Also by Reinvestment Fund

Food Access and Economic Opportunity: The Role of CDFIs

Blog post by TRF CEO Don Hinkle-Brown on

In many inner-city communities, finding stores that offer quality fresh foods at competitive prices can be difficult. In such areas, residents spend valuable time and money buying groceries outside of their neighborhoods or relying on smaller, more expensive nearby stores often with a limited selection of fresh foods. Bringing healthy food retail to such communities can have benefits that extend beyond meeting local demand for affordable, nutritious foods. Supermarkets can benefit neighborhood health, provide new job opportunities and pave the way for future community investment.

All across America, community development financial institutions (CDFIs) like The Reinvestment Fund (TRF), are at the forefront of this effort, connecting with local food entrepreneurs to finance access to fresh foods. The strategies in each locale vary, but the tools and the mission motivations are the same.

Meet Pat Burns, Don Miguel and Chris Krehmeyer. They are the operators and organizers of grocery stores. Their stories capture the critical needs of neighborhoods lacking healthy food retailers and the significant economic benefits that food stores can bring to communities. However, they could not do this work alone. CDFIs are an essential part of Pat’s, Don’s and Chris’s stories. Together, we are tackling head-on the issue of equitable access to healthy food.

Pat Burns, Operator of The Fresh Grocer, Philadelphia

Pat Burns, who operates The Fresh Grocer in both urban and suburban Philadelphia, faces start-up costs that are significantly higher in the city. In deciding where to open a new grocery store, Mr. Burns considers where he can tap into an unmet demand for quality, affordable food. His stores at Philadelphia’s Progress Plaza and Olney neighborhood, both financed by TRF, have been centers of neighborhood revitalization. Along with affordable food come job opportunities for nearby residents, the majority of whom live in the surrounding low-income neighborhoods.

Don Miguel Gonzalez, Operator of Northgate Gonzalez Markets, Inglewood

For residents of Inglewood, Don Miguel Gonzalez’s Northgate Gonzalez Markets is providing access to healthy foods and new, local employment opportunities. California FreshWorks Fund, managed by NCB Capital Impact, provided financing for the store, which employs over 100 people and is helping to improve community health and well-being. Northgate Gonzalez Markets provides shoppers with guides to healthy food alternatives, offers free health screenings, and hosts healthy food demos.

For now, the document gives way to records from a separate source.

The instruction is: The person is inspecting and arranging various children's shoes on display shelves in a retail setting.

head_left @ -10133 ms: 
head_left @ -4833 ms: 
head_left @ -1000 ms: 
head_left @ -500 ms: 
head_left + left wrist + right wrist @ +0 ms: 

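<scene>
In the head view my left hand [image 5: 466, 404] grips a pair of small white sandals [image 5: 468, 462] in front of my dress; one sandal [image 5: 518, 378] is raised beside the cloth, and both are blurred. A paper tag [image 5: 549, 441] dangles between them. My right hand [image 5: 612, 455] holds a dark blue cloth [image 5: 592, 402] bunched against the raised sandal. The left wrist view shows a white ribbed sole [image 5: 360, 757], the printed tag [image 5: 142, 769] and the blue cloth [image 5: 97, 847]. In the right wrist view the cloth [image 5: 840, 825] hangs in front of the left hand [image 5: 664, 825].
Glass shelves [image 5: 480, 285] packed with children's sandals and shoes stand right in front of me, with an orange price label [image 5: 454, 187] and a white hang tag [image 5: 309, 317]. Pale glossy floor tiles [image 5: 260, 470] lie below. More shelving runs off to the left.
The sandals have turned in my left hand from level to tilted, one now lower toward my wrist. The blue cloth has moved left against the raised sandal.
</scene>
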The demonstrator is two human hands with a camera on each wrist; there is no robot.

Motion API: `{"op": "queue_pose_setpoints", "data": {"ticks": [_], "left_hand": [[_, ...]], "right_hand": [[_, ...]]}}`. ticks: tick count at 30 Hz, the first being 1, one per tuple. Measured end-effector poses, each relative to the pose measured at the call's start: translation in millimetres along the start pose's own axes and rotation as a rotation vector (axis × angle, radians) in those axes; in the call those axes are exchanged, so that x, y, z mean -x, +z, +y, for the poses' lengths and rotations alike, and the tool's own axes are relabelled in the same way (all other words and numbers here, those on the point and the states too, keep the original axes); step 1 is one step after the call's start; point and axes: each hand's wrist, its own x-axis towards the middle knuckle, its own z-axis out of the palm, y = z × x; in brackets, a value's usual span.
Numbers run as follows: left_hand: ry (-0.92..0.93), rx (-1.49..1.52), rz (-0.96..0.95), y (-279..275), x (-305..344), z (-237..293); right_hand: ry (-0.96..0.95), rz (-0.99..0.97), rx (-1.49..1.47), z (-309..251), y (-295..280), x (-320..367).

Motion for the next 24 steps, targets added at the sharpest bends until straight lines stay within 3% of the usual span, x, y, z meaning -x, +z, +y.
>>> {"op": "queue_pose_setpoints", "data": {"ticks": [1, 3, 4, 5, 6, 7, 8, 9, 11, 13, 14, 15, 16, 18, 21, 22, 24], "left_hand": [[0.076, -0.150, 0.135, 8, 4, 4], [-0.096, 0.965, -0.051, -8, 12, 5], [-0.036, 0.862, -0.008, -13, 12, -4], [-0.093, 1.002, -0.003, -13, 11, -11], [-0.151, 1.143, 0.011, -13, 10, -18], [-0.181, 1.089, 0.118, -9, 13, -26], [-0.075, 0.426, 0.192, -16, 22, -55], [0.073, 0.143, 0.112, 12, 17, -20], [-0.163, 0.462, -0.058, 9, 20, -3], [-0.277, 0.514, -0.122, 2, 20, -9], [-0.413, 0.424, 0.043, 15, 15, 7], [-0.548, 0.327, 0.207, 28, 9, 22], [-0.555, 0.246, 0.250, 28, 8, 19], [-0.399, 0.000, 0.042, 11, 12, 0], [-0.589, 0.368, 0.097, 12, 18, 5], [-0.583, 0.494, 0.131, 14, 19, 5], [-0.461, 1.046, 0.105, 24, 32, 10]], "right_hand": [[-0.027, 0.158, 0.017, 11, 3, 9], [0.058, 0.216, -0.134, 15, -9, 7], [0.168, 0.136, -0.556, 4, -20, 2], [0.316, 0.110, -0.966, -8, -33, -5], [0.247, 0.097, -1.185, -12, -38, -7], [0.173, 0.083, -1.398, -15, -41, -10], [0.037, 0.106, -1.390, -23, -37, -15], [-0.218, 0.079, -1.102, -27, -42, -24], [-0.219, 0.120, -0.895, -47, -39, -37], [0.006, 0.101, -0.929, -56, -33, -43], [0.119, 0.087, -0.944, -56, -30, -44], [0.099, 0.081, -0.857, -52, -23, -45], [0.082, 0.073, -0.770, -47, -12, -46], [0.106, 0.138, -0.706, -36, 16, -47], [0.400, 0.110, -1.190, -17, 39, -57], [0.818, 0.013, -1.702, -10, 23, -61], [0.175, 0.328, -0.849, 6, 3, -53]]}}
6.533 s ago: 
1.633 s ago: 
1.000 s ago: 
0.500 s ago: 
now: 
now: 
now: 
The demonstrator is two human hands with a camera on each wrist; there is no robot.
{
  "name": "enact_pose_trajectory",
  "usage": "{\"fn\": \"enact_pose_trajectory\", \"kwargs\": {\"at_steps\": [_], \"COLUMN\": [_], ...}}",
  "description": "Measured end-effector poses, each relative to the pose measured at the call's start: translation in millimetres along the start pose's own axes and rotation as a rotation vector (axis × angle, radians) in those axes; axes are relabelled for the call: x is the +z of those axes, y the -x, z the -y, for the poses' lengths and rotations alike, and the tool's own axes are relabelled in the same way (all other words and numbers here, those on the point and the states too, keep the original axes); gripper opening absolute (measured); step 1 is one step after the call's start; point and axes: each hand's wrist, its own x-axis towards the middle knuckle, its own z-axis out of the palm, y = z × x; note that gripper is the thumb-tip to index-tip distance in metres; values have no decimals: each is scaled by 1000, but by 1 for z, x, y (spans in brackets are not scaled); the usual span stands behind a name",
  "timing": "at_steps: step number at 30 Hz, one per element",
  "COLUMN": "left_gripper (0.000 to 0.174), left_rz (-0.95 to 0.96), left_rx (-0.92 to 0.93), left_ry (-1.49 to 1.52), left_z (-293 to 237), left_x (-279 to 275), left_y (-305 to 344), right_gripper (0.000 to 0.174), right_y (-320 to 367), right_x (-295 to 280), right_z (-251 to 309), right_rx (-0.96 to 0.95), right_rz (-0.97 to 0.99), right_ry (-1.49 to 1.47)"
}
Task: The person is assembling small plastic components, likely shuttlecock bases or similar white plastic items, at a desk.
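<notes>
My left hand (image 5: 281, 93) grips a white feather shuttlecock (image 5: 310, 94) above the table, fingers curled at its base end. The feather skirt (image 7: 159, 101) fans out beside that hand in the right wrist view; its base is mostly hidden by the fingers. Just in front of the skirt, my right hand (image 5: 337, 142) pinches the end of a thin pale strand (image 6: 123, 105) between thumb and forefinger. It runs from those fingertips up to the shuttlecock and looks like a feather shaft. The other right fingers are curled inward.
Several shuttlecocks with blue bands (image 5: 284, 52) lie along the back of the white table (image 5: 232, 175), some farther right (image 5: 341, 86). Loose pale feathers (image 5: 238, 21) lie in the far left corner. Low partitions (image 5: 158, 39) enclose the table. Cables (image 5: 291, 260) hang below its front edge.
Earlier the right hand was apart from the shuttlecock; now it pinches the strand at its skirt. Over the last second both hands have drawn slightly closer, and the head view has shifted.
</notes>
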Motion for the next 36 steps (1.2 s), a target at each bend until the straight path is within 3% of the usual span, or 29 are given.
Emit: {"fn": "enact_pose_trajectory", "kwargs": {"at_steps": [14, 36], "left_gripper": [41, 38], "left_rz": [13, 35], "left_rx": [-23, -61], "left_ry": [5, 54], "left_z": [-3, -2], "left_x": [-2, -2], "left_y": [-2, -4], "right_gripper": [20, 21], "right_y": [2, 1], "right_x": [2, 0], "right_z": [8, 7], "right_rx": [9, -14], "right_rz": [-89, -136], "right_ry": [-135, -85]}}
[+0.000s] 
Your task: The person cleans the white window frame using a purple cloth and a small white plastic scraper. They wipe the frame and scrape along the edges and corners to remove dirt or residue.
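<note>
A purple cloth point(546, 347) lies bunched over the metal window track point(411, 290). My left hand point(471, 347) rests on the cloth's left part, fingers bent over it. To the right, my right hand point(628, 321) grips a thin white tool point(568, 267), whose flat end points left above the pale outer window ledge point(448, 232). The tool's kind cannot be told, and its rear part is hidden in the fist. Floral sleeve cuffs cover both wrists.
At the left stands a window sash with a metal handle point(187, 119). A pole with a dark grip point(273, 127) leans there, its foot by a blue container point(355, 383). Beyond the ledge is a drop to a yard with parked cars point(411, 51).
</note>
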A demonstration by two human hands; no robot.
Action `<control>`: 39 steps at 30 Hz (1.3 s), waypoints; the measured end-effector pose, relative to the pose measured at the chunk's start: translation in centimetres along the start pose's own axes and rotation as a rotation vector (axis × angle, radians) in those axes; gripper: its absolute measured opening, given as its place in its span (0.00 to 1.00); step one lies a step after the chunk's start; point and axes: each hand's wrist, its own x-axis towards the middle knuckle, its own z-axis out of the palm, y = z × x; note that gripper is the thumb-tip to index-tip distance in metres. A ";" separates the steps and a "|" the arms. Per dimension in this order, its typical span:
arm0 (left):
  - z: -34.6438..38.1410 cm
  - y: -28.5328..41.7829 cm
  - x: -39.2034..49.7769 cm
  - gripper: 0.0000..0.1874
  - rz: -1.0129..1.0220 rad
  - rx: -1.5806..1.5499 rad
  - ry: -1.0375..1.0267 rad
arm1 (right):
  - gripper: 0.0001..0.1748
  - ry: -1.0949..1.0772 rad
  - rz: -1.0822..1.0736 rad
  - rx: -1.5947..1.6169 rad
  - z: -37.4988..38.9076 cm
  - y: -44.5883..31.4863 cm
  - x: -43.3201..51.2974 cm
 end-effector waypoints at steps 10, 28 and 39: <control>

Chris Krehmeyer, Executive Director of Beyond Housing, St. Louis

Mayor Mary Carter never had a grocery store in her city of Pagedale, a North County suburb of St. Louis, during her entire 44 years living there. Beyond Housing, a nonprofit that provides support for low-income families, was able to assemble financing with the assistance of IFF to bring a new Save-A-Lot supermarket to Pagedale. The store not only provides fresh and affordable food, it also anchors a community plan, which includes new homes, free health activities, a full-service bank and new retail.

The stories of grocery stores in Philadelphia, Inglewood and Pagedale, may seem unique. But the remarkable transformations of neighborhoods, provided with healthy affordable food, job opportunities, increased tax revenue, and anchors for new development, are occurring all over the country. More and more private-public partnerships, supported by local and national policy, are being established to bring much-needed food retailers into underserved communities.

Through this portal, PolicyLink, The Food Trust and TRF are bringing together current information on different initiatives and resources available to keep building on this momentum to make food access equitable for all Americans. I encourage you to start exploring today and share any feedback or comments.